Report: Energieeffizienz im Rechenzentrum bedeutet, mit weniger Energie mehr Leistung umsetzen zu können. Mit dem wachsenden Markt wird der Energiehunger der IT trotzdem weiter ansteigen.

Kasal: Wenn Sie das, was wir in unserem Rechenzentrum haben, bei mehreren Kunden On Premises verteilt sehen würden, bräuchte man dramatisch mehr Strom. Eine Anschlussleistung von 20 MW bei einem großen, konsolidierten Rechenzentrum würde um den Faktor 1,8 bis 2,0 höheren Stromverbrauch bei einer verteilten Infrastruktur bedeuten. Hat ein Unternehmen einen größeren Serverraum in seiner Verantwortung, ist ein niedriger PUE-Wert (Anm. »Power Usage Effectiveness«) wohl nicht das oberste Unternehmensziel. Bei uns, mit anderen Größenordnungen im IT-Betrieb, bedeutet der Faktor, viel Geld sparen zu können – mit ständigen Investitionen in die Optimierung unserer Anlagen und beispielsweise Free-Cooling.

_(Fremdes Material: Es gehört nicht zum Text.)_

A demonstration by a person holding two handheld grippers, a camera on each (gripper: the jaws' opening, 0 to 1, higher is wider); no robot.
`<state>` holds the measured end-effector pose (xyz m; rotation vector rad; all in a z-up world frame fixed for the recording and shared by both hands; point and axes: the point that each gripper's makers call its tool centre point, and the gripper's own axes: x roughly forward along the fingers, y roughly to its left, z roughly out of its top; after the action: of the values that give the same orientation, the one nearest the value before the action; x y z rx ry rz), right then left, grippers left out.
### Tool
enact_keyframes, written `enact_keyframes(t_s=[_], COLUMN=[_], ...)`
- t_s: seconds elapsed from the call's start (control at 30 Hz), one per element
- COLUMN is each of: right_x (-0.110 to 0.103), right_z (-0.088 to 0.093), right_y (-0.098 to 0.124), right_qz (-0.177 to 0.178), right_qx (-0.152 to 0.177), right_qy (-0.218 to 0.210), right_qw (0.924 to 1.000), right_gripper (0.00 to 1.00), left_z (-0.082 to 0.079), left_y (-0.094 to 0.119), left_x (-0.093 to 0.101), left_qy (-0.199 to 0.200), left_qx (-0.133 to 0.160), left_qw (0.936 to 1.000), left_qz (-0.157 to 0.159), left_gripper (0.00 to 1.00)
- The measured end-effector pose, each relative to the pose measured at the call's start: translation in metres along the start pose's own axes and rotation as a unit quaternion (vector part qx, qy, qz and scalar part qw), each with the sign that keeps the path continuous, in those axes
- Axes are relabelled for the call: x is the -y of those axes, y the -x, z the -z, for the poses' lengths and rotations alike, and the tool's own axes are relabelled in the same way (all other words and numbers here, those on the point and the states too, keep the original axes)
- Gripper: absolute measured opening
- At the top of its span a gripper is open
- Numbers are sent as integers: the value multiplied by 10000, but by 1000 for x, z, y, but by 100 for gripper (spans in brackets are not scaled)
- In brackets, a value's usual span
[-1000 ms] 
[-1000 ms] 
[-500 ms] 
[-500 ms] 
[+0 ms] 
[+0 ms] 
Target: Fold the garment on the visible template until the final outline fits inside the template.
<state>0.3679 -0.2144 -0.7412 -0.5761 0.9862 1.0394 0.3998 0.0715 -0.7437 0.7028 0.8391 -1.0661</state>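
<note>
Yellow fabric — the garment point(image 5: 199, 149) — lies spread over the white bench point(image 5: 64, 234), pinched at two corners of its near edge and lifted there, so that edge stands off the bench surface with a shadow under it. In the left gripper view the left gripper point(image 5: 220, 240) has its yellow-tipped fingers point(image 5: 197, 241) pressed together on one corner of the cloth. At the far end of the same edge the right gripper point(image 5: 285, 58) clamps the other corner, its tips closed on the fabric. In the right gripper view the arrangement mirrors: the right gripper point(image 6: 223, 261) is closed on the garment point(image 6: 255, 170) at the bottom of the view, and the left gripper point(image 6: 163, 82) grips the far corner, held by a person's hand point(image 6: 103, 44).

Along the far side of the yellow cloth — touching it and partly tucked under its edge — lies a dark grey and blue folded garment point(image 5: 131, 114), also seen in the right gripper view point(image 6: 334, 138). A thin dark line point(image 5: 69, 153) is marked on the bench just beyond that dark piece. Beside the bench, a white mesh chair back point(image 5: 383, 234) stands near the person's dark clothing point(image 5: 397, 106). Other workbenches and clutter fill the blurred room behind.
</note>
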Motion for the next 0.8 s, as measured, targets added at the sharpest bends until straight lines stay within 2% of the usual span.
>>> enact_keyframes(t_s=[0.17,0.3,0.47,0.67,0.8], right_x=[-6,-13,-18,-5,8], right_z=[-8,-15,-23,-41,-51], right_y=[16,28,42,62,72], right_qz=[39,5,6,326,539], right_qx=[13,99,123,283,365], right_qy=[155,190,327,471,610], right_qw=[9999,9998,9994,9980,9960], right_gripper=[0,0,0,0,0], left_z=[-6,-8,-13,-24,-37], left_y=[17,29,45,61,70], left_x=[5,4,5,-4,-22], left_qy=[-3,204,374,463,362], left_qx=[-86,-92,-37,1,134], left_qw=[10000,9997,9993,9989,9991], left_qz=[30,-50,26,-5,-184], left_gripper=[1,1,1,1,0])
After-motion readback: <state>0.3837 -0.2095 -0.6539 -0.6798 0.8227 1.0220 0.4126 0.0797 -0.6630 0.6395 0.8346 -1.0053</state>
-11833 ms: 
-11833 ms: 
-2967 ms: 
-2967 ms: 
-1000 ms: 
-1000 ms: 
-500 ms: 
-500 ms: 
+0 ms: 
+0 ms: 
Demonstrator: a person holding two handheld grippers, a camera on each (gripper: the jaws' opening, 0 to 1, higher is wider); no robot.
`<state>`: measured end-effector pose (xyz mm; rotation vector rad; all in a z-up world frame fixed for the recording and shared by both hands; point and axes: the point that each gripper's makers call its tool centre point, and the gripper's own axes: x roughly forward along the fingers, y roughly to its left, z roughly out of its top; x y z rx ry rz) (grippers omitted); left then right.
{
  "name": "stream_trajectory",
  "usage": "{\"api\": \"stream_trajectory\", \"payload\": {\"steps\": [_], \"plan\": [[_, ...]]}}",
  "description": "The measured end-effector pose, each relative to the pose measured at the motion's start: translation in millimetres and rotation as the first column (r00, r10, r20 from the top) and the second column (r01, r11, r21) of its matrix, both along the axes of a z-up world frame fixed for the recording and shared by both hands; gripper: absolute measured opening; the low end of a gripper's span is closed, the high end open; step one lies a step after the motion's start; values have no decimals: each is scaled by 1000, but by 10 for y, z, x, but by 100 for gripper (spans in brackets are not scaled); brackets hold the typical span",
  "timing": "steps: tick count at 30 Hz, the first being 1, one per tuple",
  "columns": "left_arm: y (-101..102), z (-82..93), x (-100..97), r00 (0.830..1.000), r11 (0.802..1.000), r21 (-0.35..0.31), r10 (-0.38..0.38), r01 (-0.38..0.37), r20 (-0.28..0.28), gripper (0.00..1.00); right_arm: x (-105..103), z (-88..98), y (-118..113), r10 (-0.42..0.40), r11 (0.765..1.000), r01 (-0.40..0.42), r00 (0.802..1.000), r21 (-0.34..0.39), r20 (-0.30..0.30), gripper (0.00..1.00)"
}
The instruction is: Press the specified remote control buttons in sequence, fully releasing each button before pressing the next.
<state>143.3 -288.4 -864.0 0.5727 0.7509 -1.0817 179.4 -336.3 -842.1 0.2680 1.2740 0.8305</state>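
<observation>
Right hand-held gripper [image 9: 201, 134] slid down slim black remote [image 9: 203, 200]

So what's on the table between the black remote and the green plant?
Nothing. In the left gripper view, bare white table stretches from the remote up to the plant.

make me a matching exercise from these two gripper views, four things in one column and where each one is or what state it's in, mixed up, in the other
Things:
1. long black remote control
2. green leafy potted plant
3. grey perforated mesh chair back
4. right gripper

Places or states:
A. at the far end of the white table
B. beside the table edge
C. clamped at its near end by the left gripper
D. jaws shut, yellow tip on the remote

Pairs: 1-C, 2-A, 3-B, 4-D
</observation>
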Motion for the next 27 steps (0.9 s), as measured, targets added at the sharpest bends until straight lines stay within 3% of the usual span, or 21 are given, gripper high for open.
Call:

Rechenleistung in Wien vergrößert
Der Rechenzentrumscampus Wien 1 der Global Data Centers Division von NTT Ltd. (ehemals e-shelter) am Wienerberg hat derzeit eine Fläche von 5.800 m² und bietet eine Rechenleistung von rund 11 MW. Mit der Zusage für eine Investitionsprämie von 4,12 Millionen Euro durch den Bund hat der weltweit tätige japanische IT-Konzern jetzt mit einem Zubau begonnen. Im ersten Schritt wird NTT den bestehenden Campus um rund 3.000 m² auf 8.800 m² erweitern. Bis Sommer 2022 sollen 15,2 MW IT-Kapazität für die Kunden zur Verfügung stehen.